### WORK TO COMPLETE
Please print the data shown below without any alteration.

### STORED DATA
◆ ◆ ◆

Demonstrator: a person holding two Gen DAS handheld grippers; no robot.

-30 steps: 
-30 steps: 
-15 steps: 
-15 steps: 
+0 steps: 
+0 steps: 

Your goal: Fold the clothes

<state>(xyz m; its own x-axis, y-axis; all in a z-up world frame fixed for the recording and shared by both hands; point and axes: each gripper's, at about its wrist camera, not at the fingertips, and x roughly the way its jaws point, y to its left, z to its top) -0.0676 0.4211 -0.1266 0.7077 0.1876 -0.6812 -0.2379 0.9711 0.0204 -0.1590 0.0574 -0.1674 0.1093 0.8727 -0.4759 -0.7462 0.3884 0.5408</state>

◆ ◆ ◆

### RESPONSE TO THE TASK
Demonstrator: a person holding two Gen DAS handheld grippers; no robot.

-30 steps: 
-30 steps: 
-15 steps: 
-15 steps: 
+0 steps: 
+0 steps: 

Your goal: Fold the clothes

<state>(xyz m; its own x-axis, y-axis; all in a z-up world frame fixed for the recording and shared by both hands; point and axes: each gripper's, at about its wrist camera, not at the fingertips, and x roughly the way its jaws point, y to its left, z to its top) -0.0676 0.4211 -0.1266 0.7077 0.1876 -0.6812 -0.2379 0.9711 0.0204 -0.1590 0.0574 -0.1674 0.1093 0.8727 -0.4759 -0.7462 0.3884 0.5408</state>

Nothing else remains for this exercise.